Tuesday 21 January 2014

Enterprise Information Management (EIM) webinar


Doing a webinar on Enterprise Information Management (EIM) next week, the 30th of January. The EIM toolset covers Master Data and Data Quality Services, both of which are really important to a successful BI initiative.

This topic are a bit funny in one way. Most IT personnel aren’t excited by the subject and often don’t really get the subject. On the other hand, business users are really excited by the tools and the opportunity they offer to add value. For me, even though I’m a technologist, I always believe in adding value to the business. So, I’m excited by this area which offers real value to a business and is often a pre-requisite to building data mart and warehouses which really is the area I’m most interested in.

We’re planning to do a webinar most months on an interesting BI topic so watch this space…


Webinar link: http://www.storm.ie/insights/enterprise-information-management-webinar

Friday 17 January 2014

Speaking events in March 2014

I have a number of speaking events coming up in March. Starting on the first I'm in Budapest for SQL Saturday 278 and on the twenty second I’m in Exeter for 269. For both if these, I’ll be covering the use of dynamic SQL for searches. I’ve done this presentation a few times and I’m looking forward to doing it again, it always seems to hit the mark. It’s useful, relevant and a good fit for the SQL Saturday attendees.

On the twenty seventh I'm in Belfast presenting on delivering a successful BI project. This is a non-technical event focusing on the challenges implementing a BI solution raises and how to address these. This will be the first time I’ve done this presentation so I’m looking forward to seeing how it goes and what the reception is. I'm excited as I feel this topic really adds value and can help people in the real world.

Links to the sites:

Monday 9 December 2013

SQL 2014 - early view

It seems like only yesterday that SQL 2012 was released but 2014 in around the corner already. It’s already at CTP2 (community technology preview two) and is looking interesting.

As Microsoft has moved to a quicker release cycle it will become more and more difficult it stay up to date.
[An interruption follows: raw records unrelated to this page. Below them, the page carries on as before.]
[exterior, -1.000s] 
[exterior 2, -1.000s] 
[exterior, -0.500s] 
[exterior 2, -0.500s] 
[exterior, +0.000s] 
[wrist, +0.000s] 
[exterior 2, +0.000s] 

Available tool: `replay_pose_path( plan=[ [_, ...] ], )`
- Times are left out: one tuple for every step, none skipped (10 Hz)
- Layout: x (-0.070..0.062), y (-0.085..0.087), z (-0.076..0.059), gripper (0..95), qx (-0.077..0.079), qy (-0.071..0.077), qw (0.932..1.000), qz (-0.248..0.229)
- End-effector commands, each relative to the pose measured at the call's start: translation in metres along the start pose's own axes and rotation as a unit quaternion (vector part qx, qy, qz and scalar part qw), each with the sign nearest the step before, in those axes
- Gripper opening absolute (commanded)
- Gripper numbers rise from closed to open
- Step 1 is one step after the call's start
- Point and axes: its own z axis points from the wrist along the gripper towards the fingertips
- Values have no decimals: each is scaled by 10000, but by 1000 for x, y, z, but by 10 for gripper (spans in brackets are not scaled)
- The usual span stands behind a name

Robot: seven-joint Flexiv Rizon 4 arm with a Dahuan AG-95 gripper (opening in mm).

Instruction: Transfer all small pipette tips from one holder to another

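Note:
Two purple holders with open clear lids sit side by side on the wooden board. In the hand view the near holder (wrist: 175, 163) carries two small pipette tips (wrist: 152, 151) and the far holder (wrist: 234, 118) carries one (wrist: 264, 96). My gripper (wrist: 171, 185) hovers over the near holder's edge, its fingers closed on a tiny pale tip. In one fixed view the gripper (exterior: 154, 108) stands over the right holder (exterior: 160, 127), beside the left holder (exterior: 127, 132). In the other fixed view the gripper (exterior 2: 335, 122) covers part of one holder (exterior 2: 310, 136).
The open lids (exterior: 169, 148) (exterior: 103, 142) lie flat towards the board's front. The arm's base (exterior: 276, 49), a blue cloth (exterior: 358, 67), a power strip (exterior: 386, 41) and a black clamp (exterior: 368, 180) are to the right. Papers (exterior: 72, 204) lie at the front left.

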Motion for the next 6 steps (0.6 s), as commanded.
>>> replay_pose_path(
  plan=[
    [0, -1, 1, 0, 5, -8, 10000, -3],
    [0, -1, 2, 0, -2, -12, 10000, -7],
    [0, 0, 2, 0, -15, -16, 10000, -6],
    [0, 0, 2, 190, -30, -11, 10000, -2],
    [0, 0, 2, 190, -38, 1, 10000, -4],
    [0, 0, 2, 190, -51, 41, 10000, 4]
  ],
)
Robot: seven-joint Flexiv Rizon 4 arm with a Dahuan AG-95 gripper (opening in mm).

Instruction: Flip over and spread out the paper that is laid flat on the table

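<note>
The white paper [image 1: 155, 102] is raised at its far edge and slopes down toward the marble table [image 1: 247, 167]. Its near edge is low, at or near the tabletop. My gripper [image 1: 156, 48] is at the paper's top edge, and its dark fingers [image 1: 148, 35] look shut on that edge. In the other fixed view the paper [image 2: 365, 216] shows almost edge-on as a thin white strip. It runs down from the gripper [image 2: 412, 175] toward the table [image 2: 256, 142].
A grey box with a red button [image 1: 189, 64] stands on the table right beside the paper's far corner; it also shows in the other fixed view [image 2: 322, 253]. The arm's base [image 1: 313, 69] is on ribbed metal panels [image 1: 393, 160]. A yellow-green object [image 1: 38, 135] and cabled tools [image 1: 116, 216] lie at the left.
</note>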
Indeed, many of the big hit features of 2014 are not relevant to many organisations so there will be a lot of customers who stay on SQL 2012 or wait for the 2000-next. However, these features might be exactly what you need right now so let’s have a look.

The big hitter in this release is Hekaton and its related features. Hekaton is a Greek word meaning hundred and that describes what Hekaton offers, performance improvements of one hundred times for transactional processing. Wow, one hundred times! The changes comes from moving to an in-memory model for the relational engine. This removes the impact of moving data between disk and memory and radically reduces the impact of memory based operations. 

The Greek phalanx comes to SQL 2014 - image by Andrew Becraft

Moving to in memory is, in many ways, caching up with industry trends. In the past disk access was thousands of times slower than memory, server didn’t have enough memory to keep most of their data in disk and it was assumed that servers were not trust worthy enough to keep their data is memory only. These have changed with the move to SSDs (solid state disks) for storage, increases in memory and server resilience improvements. These days “memory is the new disk” (Jim Gray) and the move to in memory is gathering speed.

Hekaton’s includes in-memory “latch less” data access model, improved algorithms for data access, natively compiled stored procedures and other associated features including delayed durability for transactions, updatable column store indexes and AlwaysOn improvements. There’s a lot in there and it’ll take a while to digest the full set of changes.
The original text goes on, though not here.